Raosentis

Scientific classification
- Kingdom: Animalia
- Phylum: Acanthocephala
- Class: Eoacanthocephala
- Order: Gyracanthocephala
- Family: Quadrigyridae
- Subfamily: Pallisentinae
- Genus: Raosentis Datta, 1947

= Raosentis =

Genus of worms

Raosentis is a genus of Acanthocephala (thorny-headed worms, also known as spiny-headed worms) that parasitize the intestine of fish.
==Taxonomy==
The National Center for Biotechnology Information does not indicate that any phylogenetic analysis has been published on Raosentis that would confirm its position as a unique order in the family Quadrigyridae.

==Description==
The genus Raosentis is characterized by the trunk spines are restricted to anterior region only (not divided into two separate regions). The anterior trunk has 16-17 circles of spines and 4 circles of proboscis hooks with anterior two circles larger than posterior two circles; and a spineless space between 2nd and 3rd circles. Species in the genus have a small fusiform body with small hypodermic nuclei arranged in 4 or 5 pairs dorsally and 1 or 2 ventrally.

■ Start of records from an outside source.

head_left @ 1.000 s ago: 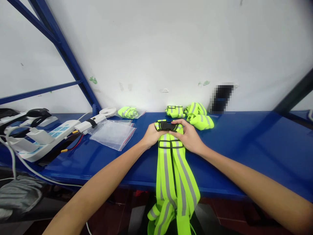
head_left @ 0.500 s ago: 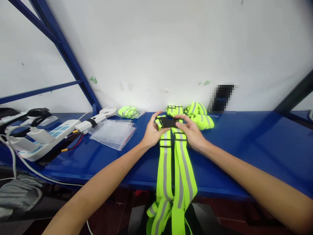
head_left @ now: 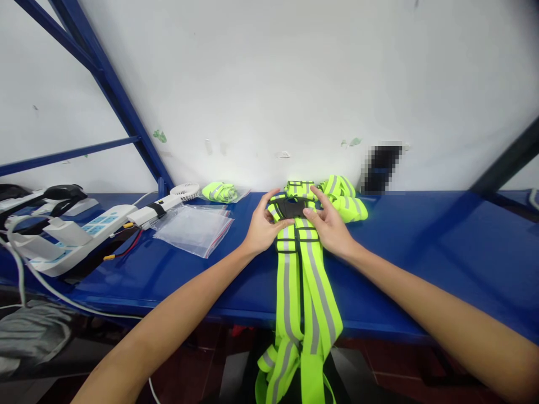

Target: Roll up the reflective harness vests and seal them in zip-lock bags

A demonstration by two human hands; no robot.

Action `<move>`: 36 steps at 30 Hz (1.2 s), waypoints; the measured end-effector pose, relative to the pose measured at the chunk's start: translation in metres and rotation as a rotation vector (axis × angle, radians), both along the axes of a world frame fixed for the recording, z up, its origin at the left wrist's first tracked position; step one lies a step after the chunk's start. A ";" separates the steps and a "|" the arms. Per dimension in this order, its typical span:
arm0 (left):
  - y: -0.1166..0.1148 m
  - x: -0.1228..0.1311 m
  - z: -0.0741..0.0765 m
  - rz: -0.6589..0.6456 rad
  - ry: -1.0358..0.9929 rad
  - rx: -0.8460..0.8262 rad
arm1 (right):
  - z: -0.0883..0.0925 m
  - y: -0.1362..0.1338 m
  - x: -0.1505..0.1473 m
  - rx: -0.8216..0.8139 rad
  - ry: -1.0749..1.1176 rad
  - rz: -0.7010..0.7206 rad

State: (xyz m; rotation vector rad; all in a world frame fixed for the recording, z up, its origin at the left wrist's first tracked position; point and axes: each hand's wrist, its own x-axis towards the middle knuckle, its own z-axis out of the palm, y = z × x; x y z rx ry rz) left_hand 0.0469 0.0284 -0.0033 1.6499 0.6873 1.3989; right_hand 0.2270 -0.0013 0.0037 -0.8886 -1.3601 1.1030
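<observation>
A neon-yellow reflective harness (head_left: 287,292) with grey stripes and black sliders hangs from the table down over its front edge. At its top is a black plastic buckle (head_left: 292,209), its halves joined as far as I can see. My left hand (head_left: 264,223) is closed around the strap at the buckle's left end, thumb below and fingers above. My right hand (head_left: 330,223) grips the buckle's right end, the thumb on its front and the index finger lifted behind; its other fingers are partly hidden. Behind the buckle lies a folded yellow strap bundle (head_left: 300,188).
More bundled yellow straps (head_left: 346,203) lie at right, by the wall. Leftward are clear zip bags (head_left: 196,229), a bagged yellow bundle (head_left: 219,192), a white handheld fan (head_left: 185,192) and a power strip (head_left: 90,235) with cables. Blue frame bars (head_left: 122,106) rise at left.
My right index finger has lifted off the front of the buckle, so more of the buckle shows. The hanging straps have swung slightly right. My left hand keeps its hold.
</observation>
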 end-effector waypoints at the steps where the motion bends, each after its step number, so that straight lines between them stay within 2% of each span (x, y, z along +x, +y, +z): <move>1: 0.001 0.000 -0.001 -0.008 -0.005 -0.002 | 0.000 0.000 0.000 0.024 -0.012 -0.004; 6: 0.002 0.001 -0.004 -0.021 0.005 0.003 | -0.002 0.000 -0.002 -0.015 0.041 -0.005; 9: -0.001 0.001 -0.004 0.035 0.028 0.029 | -0.004 0.000 -0.003 -0.027 0.049 0.006; 12: -0.004 0.002 -0.002 0.133 0.096 0.069 | -0.006 0.000 -0.004 0.034 -0.005 -0.011; 15: -0.006 0.002 0.000 0.180 0.103 0.105 | -0.008 0.001 -0.004 0.167 -0.099 -0.069; 18: -0.006 0.003 0.002 0.137 0.058 0.131 | -0.010 0.004 -0.003 0.285 -0.184 -0.124; 22: -0.005 0.002 0.002 0.074 0.061 0.117 | -0.012 0.007 -0.001 0.339 -0.245 -0.151; 25: -0.003 0.001 0.000 0.011 0.021 0.035 | -0.011 0.007 0.001 0.320 -0.250 -0.130; 30: 0.004 -0.001 -0.004 -0.114 -0.103 -0.238 | -0.004 0.002 0.002 0.273 -0.292 -0.069; 33: 0.007 -0.001 -0.006 -0.133 -0.146 -0.280 | 0.000 -0.002 0.003 0.264 -0.333 -0.042; 36: 0.009 0.000 -0.005 -0.136 -0.129 -0.243 | 0.000 -0.005 0.001 0.261 -0.365 -0.041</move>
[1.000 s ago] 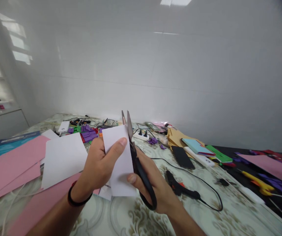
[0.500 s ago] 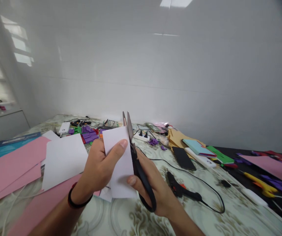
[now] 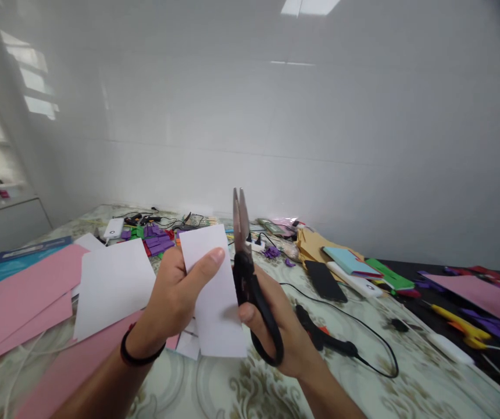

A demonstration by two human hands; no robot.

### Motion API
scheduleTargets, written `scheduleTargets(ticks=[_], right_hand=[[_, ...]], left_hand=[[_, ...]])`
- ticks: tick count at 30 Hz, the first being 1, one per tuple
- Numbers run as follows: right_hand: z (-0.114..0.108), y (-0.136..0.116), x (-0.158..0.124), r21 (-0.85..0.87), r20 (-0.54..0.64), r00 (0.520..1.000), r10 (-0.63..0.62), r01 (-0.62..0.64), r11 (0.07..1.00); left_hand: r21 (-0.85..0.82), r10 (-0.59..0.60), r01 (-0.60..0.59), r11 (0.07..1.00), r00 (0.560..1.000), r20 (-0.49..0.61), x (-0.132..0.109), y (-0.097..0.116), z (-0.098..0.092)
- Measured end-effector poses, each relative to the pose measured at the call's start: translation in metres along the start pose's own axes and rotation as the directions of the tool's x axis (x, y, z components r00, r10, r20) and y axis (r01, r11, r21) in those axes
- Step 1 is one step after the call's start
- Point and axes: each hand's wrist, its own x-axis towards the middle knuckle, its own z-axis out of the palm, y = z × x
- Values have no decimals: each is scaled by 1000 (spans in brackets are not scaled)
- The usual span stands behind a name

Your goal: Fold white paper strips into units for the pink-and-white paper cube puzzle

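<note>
My left hand (image 3: 184, 291) grips a white sheet of paper (image 3: 219, 320), thumb across its front and fingers hidden behind it. The sheet is a tall rectangle held up above the table. Black-handled scissors (image 3: 243, 244) are in my right hand (image 3: 280, 326), thumb and fingers around the handles. Their blades point up and stand slightly parted, just right of the sheet's edge, with nothing between them. Beneath the held sheet, a few paper pieces (image 3: 188, 343) lie on the patterned tablecloth (image 3: 263, 396).
Pink sheets (image 3: 23, 285) and a white sheet (image 3: 114, 285) lie at left. Purple pieces (image 3: 156, 238) and a power strip (image 3: 256, 246) are toward the back. At right are a black glue gun (image 3: 328, 340) with its cable, a black phone (image 3: 325, 281) and a yellow glue gun (image 3: 461, 326).
The scissors have moved right and slightly up, off the sheet's edge, and their blades have come closer together. My left hand and the sheet have barely shifted.
</note>
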Motion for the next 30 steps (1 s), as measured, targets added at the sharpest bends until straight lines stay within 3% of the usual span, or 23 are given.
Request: scheduleTargets(ticks=[5,9,11,13,14,15,17,18,19,24,30], right_hand=[[-19,4,-4,110,-52,994,97,-91,990],[-42,22,-10,-75,-164,944,286,-301,951],[-50,42,-20,-115,-117,881,458,-470,875],[-55,69,-35,-180,-79,757,649,-651,737],[-56,82,-45,-209,-75,703,708,-705,678],[-56,95,-54,-248,-76,678,731,-723,645],[-57,118,-70,-329,-72,675,734,-711,621],[-58,127,-76,-370,-90,689,719,-694,618],[-59,135,-81,-461,-139,732,667,-644,611],[-67,160,-95,-625,-253,790,559,-574,529],[-70,171,-101,-634,-220,801,556,-551,542]], left_hand=[[25,-56,56,998,998,-26,3,0,-2],[213,-1,24,977,994,-107,14,-5,-12],[357,-87,106,928,994,-70,19,-16,-25],[434,-228,230,871,972,-58,19,-34,-40],[469,-300,290,835,952,-56,16,-45,-46],[484,-365,342,805,930,-50,12,-56,-52],[441,-499,446,779,867,5,-1,-79,-58],[403,-556,489,773,829,59,-8,-90,-59],[364,-593,525,769,799,100,-15,-100,-59],[307,-633,580,754,766,108,-38,-129,-60],[366,-673,601,711,732,106,-41,-136,-67]])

The proboscis is globular to elongate with four circles
of proboscis hooks, anterior two circles of hooks longer and shorter than posterior two circles with hookless free space in between. The proboscis sheath is single layered with ganglion at base. The Anterior trunk has 16-17 circles of rose-thorn spines. Testes contiguous, tandem, and near the posterior extremity. Cement gland syncytial with 8-10 nuclei. Vagina has two sphincters. Eggs are small and elliptical. Species are distinguished by 1. Ratio of size of proboscis hooks.

Female measurements (mm)
| Measurements | R. cavasii | R. dattai | R. godavarensis | R. ivaniosi | R. podderi | R. thapari |
| Length of proboscis |  |  |  |  |  |  |
| Width of proboscis |  |  |  |  |  |  |
| Length of proboscis receptacle |  |  |  |  |  |  |
| Width of proboscis receptacle |  |  |  |  |  |  |
| Length of trunk |  | 1.54-2.74 |  | 2.0-7.0 |  |  |
| Width of trunk |  | 0.45-0.90 |  | 0.85-2.0 |  |  |
| Length of small rootless spines |  |  |  |  |  |  |
| Length of lemnisci |  |  |  |  |  |  |
| Size of eggs |  | 0.040-0.045 x 0.02-0.022 |  | 0.040-0.060 x 0.020-0.030 |  | 0.039-0.04 x 0.02-0.022 |
Male measurements (mm)
| Length of proboscis |  |  |  |  |  |  |
| Width of proboscis |  |  |  |  |  |  |
| Length of proboscis receptacle |  |  |  |  |  |  |
| Width of proboscis receptacle |  |  |  |  |  |  |
| Length of trunk |  |  |  | 1.5-5.0 |  |  |
| Width of trunk |  |  |  | 0.3-0.67 |  |  |
| Length of small rootless spines |  |  |  |  |  |  |
| Length of lemnisci |  |  |  |  |  |  |
| Size of anterior testis |  |  |  |  |  |  |
| Size of posterior testis |  |  |  |  |  |  |
| Size of cement glands |  | 0.21-0.25 x 0.18-0.20 |  | 0.120-0.200 x 0.200-0.250 | 0.32-0.52 × 0.16-0.35 | 0.28–0.33 × 0.13–0.20 |

== Species ==
There are six valid species in the genus Raosentis.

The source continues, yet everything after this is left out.